§ WHAT IS EXPECTED
Take every line from the material that has the word "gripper" in it.

§ DATASET EXCERPT

===============

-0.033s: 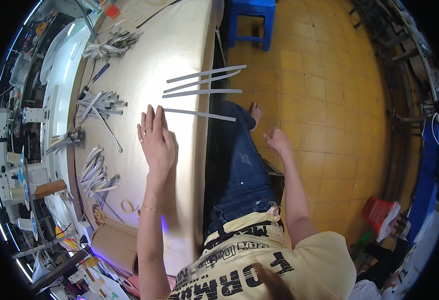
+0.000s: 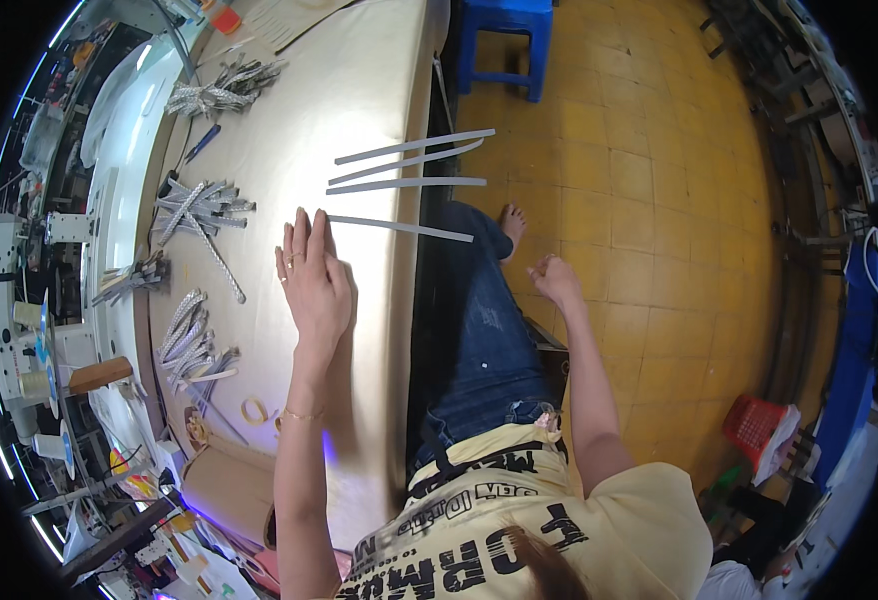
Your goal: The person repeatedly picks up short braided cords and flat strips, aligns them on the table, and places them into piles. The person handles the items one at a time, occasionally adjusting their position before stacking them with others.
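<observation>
My left hand (image 2: pixel 314 285) rests palm down on the table, fingers stretched out, with a ring on one finger. Its fingertips touch or nearly touch the left end of a flat grey strip (image 2: pixel 399 228). Beyond that lie three more grey strips, among them a straight one (image 2: pixel 409 185), a strip with a curved end (image 2: pixel 409 165) and the farthest strip (image 2: pixel 414 147). Their right ends stick out past the table edge. My right hand (image 2: pixel 557 280) hangs over the floor beside my knee, its fingers curled closed; whatever they may hold is hidden.
Bundles of braided silver-grey strips lie along the table's left side, such as the middle bundle (image 2: pixel 199 210) and the far bundle (image 2: pixel 224 88). A blue pen (image 2: pixel 202 143), a tape ring (image 2: pixel 254 411) and a brown roll (image 2: pixel 227 490) are there too. A blue stool (image 2: pixel 505 45) stands on the tiled floor.
</observation>
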A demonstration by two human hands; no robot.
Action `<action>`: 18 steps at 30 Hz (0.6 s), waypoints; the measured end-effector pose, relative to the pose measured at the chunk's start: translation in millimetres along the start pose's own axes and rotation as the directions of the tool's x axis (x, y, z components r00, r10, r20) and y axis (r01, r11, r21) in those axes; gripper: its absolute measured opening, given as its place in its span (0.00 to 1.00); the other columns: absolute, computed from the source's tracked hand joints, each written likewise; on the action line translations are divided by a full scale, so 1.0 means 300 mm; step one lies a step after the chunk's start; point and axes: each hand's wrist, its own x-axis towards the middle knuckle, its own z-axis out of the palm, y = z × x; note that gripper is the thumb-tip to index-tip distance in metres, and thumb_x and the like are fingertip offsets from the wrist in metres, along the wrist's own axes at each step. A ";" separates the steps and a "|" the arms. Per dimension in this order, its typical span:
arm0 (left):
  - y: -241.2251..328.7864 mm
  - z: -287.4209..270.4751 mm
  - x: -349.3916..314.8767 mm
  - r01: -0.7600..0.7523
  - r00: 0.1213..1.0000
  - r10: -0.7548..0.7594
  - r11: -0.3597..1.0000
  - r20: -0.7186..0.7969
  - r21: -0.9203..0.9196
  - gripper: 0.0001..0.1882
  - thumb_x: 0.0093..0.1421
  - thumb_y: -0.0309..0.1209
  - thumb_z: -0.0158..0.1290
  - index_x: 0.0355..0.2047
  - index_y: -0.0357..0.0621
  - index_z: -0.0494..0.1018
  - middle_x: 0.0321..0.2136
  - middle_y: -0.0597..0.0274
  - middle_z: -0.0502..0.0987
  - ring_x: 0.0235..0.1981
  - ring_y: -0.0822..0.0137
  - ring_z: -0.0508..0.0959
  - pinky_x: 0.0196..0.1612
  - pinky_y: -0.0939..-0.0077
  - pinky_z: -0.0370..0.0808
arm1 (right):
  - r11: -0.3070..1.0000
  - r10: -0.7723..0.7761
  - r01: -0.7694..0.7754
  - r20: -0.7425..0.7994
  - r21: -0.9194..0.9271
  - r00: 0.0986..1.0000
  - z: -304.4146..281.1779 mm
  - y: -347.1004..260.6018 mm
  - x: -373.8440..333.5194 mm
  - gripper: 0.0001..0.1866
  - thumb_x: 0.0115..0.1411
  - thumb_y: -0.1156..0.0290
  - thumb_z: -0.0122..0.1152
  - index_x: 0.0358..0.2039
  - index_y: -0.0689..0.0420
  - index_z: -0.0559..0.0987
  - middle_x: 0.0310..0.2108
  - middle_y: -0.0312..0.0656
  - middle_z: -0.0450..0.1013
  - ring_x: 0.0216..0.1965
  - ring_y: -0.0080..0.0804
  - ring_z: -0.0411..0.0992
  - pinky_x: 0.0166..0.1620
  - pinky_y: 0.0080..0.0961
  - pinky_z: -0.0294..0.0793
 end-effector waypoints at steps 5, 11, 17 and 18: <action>0.003 0.002 0.022 0.007 1.000 -0.007 1.000 -0.006 -0.005 0.27 0.63 0.26 0.39 0.64 0.46 0.64 0.66 0.48 0.59 0.69 0.48 0.55 0.70 0.49 0.46 | 1.000 -0.004 0.004 0.007 0.005 1.000 -0.012 -0.025 0.014 0.22 0.58 0.55 0.64 0.47 0.57 0.79 0.45 0.53 0.78 0.50 0.48 0.75 0.53 0.40 0.74; 0.004 0.001 0.030 -0.005 0.999 0.004 0.999 -0.033 -0.036 0.27 0.61 0.25 0.41 0.62 0.45 0.66 0.65 0.48 0.61 0.68 0.48 0.57 0.70 0.50 0.47 | 1.000 0.019 -0.019 0.023 0.004 1.000 -0.018 -0.031 0.011 0.22 0.59 0.55 0.64 0.48 0.56 0.78 0.46 0.51 0.78 0.51 0.47 0.75 0.53 0.41 0.73; 0.009 -0.001 0.036 -0.005 0.998 0.002 0.999 -0.062 -0.040 0.27 0.59 0.24 0.42 0.60 0.43 0.68 0.63 0.46 0.64 0.66 0.47 0.59 0.69 0.52 0.50 | 0.989 -0.033 0.024 0.059 0.146 0.998 0.069 0.081 0.170 0.26 0.58 0.54 0.65 0.50 0.60 0.77 0.48 0.53 0.77 0.52 0.47 0.74 0.54 0.39 0.73; 0.012 -0.001 0.038 -0.008 0.998 0.005 0.999 -0.064 -0.040 0.27 0.59 0.24 0.42 0.60 0.43 0.68 0.63 0.45 0.64 0.66 0.47 0.60 0.69 0.52 0.50 | 0.977 -0.010 -0.008 0.085 0.211 0.996 0.092 0.115 0.230 0.27 0.57 0.54 0.65 0.50 0.62 0.77 0.49 0.53 0.76 0.53 0.47 0.74 0.54 0.38 0.72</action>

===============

§ SOLUTION FOR THIS PROBLEM
Action `<action>`: 18 steps at 30 Hz (0.6 s), waypoints; the measured end-effector pose, relative to the pose measured at the chunk's start: translation in millimetres along the start pose's own axes and rotation as the directions of the tool's x axis (x, y, z components r00, r10, r20) and y axis (r01, r11, r21) in those axes; gripper: its absolute measured opening, given as its place in its span (0.00 to 1.00); the other columns: absolute, computed from the source's tracked hand joints, each written likewise; on the action line translations are divided by a full scale, so 1.0 means 300 mm; step one lies a step after the chunk's start; point and axes: each hand's wrist, its own x-axis towards the middle knuckle, its own z-axis out of the palm, y = z × x; note that gripper is the thumb-tip to index-tip distance in metres, and thumb_x and the like are fingertip offsets from the wrist in metres, along the wrist's own axes at each step. A ";" separates the steps and a "|" the arms. Per dimension in this order, its typical span:
  - gripper: 0.0001..0.1882
  - gripper: 0.0001..0.1866

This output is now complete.